== Segment start ==

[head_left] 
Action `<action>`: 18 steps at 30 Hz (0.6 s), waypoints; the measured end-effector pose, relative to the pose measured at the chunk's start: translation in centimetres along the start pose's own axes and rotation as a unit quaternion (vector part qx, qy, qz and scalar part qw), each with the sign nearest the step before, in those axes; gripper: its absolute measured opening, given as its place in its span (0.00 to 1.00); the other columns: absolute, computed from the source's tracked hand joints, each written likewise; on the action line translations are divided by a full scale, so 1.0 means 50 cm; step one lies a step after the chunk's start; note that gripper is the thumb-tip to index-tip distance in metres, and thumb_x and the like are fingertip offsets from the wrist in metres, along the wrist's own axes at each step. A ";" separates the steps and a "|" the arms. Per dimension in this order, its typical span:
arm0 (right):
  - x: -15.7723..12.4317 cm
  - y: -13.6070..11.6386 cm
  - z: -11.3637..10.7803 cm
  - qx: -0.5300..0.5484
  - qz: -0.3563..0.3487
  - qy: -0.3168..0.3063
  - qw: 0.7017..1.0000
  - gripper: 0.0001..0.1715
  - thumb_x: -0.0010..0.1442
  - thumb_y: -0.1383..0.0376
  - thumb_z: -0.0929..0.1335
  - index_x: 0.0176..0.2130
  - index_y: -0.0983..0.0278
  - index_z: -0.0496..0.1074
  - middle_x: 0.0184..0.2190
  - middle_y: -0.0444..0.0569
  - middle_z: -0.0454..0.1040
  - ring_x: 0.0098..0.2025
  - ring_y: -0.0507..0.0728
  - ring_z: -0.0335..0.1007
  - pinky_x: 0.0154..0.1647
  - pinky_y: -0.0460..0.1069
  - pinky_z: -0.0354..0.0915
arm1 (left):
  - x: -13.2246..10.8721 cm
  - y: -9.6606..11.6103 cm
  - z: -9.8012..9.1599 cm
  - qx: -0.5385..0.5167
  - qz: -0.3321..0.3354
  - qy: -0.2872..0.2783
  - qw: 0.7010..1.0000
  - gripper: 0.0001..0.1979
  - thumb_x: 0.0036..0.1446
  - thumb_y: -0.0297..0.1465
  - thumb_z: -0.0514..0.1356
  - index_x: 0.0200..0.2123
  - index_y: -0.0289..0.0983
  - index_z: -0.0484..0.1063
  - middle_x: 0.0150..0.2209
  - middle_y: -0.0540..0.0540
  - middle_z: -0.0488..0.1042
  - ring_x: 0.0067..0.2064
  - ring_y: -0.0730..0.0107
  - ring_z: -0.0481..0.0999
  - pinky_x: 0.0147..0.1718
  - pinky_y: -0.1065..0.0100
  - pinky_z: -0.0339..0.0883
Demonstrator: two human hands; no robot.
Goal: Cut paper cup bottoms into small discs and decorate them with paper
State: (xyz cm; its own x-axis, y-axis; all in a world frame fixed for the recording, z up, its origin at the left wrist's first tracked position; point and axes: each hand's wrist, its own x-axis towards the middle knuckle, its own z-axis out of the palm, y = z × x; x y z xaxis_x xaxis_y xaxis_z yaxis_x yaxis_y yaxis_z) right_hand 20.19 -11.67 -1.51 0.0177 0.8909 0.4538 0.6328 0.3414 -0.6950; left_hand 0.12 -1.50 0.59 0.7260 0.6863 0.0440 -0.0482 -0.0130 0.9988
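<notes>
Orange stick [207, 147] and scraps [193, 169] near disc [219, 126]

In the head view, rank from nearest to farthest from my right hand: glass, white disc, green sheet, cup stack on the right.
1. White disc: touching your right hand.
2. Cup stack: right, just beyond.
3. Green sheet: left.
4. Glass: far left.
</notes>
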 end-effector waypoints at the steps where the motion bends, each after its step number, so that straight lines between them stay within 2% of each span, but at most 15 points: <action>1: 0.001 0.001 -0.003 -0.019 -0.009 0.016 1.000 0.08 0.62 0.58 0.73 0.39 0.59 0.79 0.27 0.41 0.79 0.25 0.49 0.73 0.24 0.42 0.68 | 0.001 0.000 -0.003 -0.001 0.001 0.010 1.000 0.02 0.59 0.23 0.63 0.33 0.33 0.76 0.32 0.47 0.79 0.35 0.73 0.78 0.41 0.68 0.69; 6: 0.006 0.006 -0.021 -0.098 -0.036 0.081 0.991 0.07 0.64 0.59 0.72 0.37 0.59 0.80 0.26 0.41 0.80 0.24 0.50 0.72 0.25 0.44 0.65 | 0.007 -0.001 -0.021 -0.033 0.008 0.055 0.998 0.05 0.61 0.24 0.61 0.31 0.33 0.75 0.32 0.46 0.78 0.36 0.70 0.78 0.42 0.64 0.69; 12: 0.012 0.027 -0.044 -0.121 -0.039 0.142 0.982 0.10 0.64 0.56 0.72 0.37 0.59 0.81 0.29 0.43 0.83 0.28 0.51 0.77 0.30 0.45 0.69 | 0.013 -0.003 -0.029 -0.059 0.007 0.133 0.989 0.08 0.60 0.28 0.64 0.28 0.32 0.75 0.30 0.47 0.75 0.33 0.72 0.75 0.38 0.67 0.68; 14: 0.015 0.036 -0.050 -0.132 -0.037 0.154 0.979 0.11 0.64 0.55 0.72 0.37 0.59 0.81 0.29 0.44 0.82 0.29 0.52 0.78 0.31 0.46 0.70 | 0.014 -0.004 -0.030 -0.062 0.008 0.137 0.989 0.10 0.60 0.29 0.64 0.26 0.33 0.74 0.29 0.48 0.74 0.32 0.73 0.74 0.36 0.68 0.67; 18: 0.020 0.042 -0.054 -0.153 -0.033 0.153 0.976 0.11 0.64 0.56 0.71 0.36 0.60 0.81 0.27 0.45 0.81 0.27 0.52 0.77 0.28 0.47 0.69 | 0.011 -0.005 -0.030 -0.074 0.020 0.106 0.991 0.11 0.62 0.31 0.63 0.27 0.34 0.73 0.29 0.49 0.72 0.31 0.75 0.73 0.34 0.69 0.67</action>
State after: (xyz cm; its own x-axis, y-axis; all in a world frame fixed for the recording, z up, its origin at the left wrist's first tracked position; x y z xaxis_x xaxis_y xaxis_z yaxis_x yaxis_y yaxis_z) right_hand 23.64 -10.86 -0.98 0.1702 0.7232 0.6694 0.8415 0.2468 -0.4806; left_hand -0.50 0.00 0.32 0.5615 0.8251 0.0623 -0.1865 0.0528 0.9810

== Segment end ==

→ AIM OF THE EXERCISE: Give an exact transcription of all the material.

→ SOLUTION TO THIS EXERCISE:
[head_left] 
Action `<action>`: 18 steps at 30 Hz (0.6 s), waypoints; the measured end-effector pose, relative to the pose measured at the chunk's start: translation in centimetres along the start pose's own axes and rotation as a unit quaternion (vector part qx, qy, qz and scalar part qw), each with the sign nearest the step before, in those axes; gripper: its absolute measured opening, given as its place in its span (0.00 to 1.00); the other columns: absolute, computed from the source's tracked hand joints, each written likewise; on the action line translations are divided by a full scale, so 1.0 means 50 cm; step one lies a step after the chunk's start; note that gripper is the thumb-tip to index-tip distance in metres, and thumb_x and the like are fingertip offsets from the wrist in metres, along the wrist's own axes at each step. A ";" separates the steps and a "|" the arms. Per dimension in this order, its typical span:
arm0 (right):
  - x: -15.7723..12.4317 cm
  - y: -13.6070..11.6386 cm
  - z: -11.3637..10.7803 cm
  - qx: -0.5300..0.5484
  - qz: -0.3563..0.3487
  - qy: -0.3168..0.3063
  - qw: 0.7017..1.0000
  - gripper: 0.0001..0.1715
  - thumb_x: -0.0010..0.1442
  - thumb_y: -0.1383..0.0376
  - thumb_z: -0.0929..0.1335
  - index_x: 0.0176..0.2130
  - index_y: -0.0983..0.0278
  - index_z: -0.0496..0.1074
  - middle_x: 0.0184..0.2190
  - middle_y: -0.0444..0.0569
  - middle_z: -0.0454..0.1040
  - ring_x: 0.0098..0.2025
  - ring_y: -0.0507..0.0728
  - ring_z: -0.0335..0.1007
  - pinky_x: 0.0154..0.1647
  - pinky_y: -0.0460..0.1069
  - pinky_z: -0.0354..0.0915
arm1 (left):
  - x: -13.2246..10.8721 cm
  - y: -9.6606..11.6103 cm
  - z: -9.8012..9.1599 cm
  - qx: -0.5385..0.5167
  - qz: -0.3321..0.3354
  - qy: -0.2872..0.2783
  - qw: 0.7010..1.0000
  - gripper: 0.0001..0.1979
  - thumb_x: 0.0036..0.1446
  - thumb_y: -0.0297..0.1465
  - thumb_z: -0.0514..0.1356
  - index_x: 0.0200..0.2123
  - index_y: -0.0289..0.0983
  - index_z: -0.0484..0.1063
  - middle_x: 0.0150..0.2209
  - middle_y: -0.0540..0.0540
  - middle_z: -0.0488..0.1042
  - ring_x: 0.0067..0.2064
  - ring_y: -0.0730..0.0107
  - ring_z: -0.0481..0.0999
  - pinky_x: 0.0147..0.1718
  - pinky_y: -0.1065..0.0100
  - pinky_z: -0.0339..0.0883
Demonstrator: two human hands; no robot.
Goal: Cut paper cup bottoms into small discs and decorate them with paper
State: (xyz cm; its own x-axis, y-axis; all in a world frame fixed for the recording, z up, its origin at the left wrist's first tracked position; point and axes: each hand's wrist, its own x-axis towards the middle knuckle, its own z-axis out of the palm, y = z × x; x y z xaxis_x xaxis_y xaxis_z yaxis_x yaxis_y yaxis_z) right_hand 20.19 -11.67 -1.51 0.0177 0.8909 0.4538 0.6328 0.3414 -0.6950; left_hand 0.12 -1.50 0.59 0.7260 0.6863 0.0440 -0.0482 -0.0130 0.9988
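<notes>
Orange stick [207, 147] and scraps [193, 169] near disc [219, 126]

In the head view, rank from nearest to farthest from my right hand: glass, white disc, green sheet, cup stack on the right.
1. White disc: touching your right hand.
2. Cup stack: right, just beyond.
3. Green sheet: left.
4. Glass: far left.
</notes>
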 end-effector waypoints at the steps where the motion bends, each after its step number, so that straight lines between them stay within 2% of each span, but at most 15 points: <action>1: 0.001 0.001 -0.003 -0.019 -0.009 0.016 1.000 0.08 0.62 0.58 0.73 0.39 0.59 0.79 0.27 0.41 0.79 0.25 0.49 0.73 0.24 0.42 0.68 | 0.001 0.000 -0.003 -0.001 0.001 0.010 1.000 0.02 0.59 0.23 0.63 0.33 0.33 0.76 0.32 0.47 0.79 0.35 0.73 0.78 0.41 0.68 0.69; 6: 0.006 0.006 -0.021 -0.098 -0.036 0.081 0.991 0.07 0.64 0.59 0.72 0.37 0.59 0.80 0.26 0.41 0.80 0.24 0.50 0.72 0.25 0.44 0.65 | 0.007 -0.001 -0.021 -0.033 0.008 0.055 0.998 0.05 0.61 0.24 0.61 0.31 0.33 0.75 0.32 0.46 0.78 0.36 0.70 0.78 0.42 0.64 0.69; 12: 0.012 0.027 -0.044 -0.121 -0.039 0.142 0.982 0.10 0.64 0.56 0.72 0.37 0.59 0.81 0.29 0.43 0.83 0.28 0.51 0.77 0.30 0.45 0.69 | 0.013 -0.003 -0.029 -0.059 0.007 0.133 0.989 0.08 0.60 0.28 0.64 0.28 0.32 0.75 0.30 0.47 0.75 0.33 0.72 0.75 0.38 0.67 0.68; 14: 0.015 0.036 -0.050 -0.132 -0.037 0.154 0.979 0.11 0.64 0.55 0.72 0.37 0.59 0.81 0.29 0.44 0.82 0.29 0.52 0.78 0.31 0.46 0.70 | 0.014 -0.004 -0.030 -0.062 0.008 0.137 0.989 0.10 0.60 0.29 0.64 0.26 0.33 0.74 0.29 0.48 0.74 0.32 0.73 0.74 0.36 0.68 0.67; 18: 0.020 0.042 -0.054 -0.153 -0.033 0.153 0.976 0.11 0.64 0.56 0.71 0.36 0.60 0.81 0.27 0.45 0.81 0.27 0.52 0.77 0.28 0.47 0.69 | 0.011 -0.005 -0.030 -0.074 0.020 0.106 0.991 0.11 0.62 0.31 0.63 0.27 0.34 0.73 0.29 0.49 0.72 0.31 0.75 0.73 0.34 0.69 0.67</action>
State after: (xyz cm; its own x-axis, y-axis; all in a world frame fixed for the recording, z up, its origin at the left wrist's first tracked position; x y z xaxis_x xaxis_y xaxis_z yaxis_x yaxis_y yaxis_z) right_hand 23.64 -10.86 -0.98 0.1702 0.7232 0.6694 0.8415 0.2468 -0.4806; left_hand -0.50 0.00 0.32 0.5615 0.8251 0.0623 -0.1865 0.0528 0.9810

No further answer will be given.